Still, Emperor Joseph was a dope, right? Not at all. Joseph was a capable amateur pianist and intimately knowledgeable about music. What he said to Mozart was what everybody said: too effusive, too many notes. The thing is, they were not entirely wrong. Mozart's operas are full of stunning throwaways. There's a heart-stopping orchestral eruption in the middle of The Marriage of Figaro that is evoked by nothing but a woman's name, Marcellina; in the story, there's no reason for anything nearly that glorious.
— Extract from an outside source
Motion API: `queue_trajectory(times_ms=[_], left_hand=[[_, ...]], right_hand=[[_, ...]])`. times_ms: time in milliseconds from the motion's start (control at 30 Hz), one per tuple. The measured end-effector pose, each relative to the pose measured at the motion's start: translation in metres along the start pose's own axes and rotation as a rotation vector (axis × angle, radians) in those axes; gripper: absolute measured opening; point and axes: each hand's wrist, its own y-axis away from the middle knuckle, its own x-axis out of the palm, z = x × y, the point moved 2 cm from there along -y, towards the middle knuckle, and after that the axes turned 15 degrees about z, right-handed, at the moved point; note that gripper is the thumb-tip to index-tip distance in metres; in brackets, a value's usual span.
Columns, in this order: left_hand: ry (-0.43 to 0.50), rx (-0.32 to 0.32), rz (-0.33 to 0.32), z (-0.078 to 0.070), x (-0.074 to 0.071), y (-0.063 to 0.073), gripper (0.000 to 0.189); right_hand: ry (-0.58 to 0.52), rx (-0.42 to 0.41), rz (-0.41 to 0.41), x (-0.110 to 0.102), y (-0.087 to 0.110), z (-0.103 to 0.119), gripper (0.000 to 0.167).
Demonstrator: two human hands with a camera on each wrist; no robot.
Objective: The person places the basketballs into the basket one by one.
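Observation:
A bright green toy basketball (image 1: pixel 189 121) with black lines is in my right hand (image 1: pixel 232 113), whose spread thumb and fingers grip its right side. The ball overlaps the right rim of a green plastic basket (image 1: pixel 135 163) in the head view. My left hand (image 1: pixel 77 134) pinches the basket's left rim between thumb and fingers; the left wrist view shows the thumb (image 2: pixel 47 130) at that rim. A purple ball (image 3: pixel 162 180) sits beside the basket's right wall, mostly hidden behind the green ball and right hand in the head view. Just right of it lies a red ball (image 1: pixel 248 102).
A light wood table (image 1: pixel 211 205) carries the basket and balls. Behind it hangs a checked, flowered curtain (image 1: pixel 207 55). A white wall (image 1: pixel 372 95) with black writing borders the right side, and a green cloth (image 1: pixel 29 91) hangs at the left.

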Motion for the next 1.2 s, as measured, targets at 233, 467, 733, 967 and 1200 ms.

It drove other composers of the time crazy that Mozart could toss off bits that were more beautiful than anything they ever wrote. (It was the arrival of Beethoven that made Mozart's notes seem frugal by comparison.)
On the whole, Mozart's critics viewed him about the same way we do, as an incomparable genius, though not an infallible one. One critic lambasted Don Giovanni for a story that "insults morality, and treads wickedly upon virtue and feeling." But let's face it, the opera is on the amoral side. (It's just that these days, unlike the 18th century, we like amoral.) As for the music, the critic went on, "If ever a nation could take pride in one of her sons, so Germany must be proud of Mozart. … Never before was the greatness of the human spirit so tangible, and never has the art of composition been raised to such heights!" Even some of Mozart's bad reviews called him the greatest composer who ever lived.
Really, this is a lament for a lost era. The great lousy reviews arose because critics and audiences truly cared about music and its future. Critics were sometimes reactionary, boneheaded, and cockamamie, but music mattered to them. If we no longer enjoy the uproars and the withering screeds of yesteryear, it's mainly because people no longer care passionately enough about what they hear in the concert hall to want to murder somebody over it.
Jan Swafford is a composer and writer. His books include Johannes Brahms: A Biography and Charles Ives: A Life With Music.